[To do]: What lines of the listing include the string "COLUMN"? Show them all.

[Stored data]:

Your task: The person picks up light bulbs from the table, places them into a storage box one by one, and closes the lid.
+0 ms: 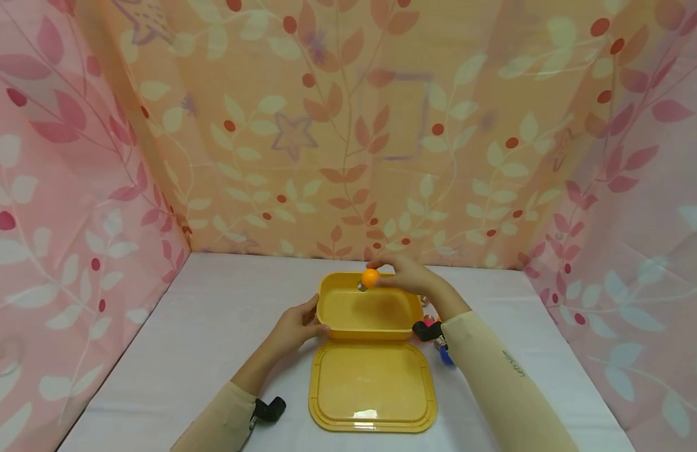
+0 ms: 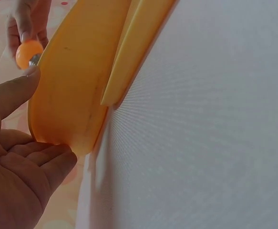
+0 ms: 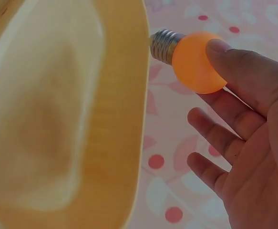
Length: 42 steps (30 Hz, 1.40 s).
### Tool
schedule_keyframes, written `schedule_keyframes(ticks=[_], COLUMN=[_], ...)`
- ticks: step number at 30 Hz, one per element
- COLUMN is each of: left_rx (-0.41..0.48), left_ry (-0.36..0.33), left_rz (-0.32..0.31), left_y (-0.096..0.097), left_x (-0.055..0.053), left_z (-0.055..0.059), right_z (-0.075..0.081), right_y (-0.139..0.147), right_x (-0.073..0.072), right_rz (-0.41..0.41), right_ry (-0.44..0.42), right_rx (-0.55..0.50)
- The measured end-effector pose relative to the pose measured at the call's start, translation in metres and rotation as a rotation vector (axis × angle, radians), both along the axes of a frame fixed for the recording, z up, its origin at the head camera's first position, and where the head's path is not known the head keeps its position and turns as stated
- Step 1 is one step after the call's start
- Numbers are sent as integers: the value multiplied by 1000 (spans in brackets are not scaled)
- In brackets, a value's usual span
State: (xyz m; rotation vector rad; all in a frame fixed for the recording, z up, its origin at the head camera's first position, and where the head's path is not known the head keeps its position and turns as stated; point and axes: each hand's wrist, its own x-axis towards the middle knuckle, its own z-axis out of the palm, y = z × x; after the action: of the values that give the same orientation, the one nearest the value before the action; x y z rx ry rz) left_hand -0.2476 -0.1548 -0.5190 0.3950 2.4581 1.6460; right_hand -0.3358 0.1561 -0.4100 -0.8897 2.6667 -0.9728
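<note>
My right hand (image 1: 407, 275) pinches an orange light bulb (image 1: 370, 277) by its round glass, between thumb and fingers. The bulb's metal screw base (image 3: 165, 46) points down and left, over the far part of a yellow plastic container (image 1: 359, 314). In the head view no objects show inside that container. My left hand (image 1: 293, 323) holds its left end, the thumb (image 2: 22, 90) by the rim and the fingers (image 2: 53, 162) against the outer wall.
A yellow lid (image 1: 373, 386) lies flat just in front of the container. To the right, partly hidden by my right forearm, are a blue bulb (image 1: 446, 356), a pink one (image 1: 428, 320) and other small pieces. Floral cloth (image 1: 348, 157) walls surround the white table (image 1: 212, 314).
</note>
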Motion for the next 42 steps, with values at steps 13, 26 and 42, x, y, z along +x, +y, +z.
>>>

[Result]:
schedule_keyframes, written `schedule_keyframes(ticks=[_], COLUMN=[_], ...)`
- COLUMN is each of: left_rx (-0.41..0.48), left_ry (-0.36..0.33), left_rz (-0.32..0.31), left_y (-0.096..0.097), left_x (-0.055..0.053), left_z (-0.055..0.059), right_z (-0.075..0.081), right_y (-0.139..0.147), right_x (-0.073..0.072), right_rz (-0.41..0.41), right_ry (-0.44..0.42), right_rx (-0.55..0.50)

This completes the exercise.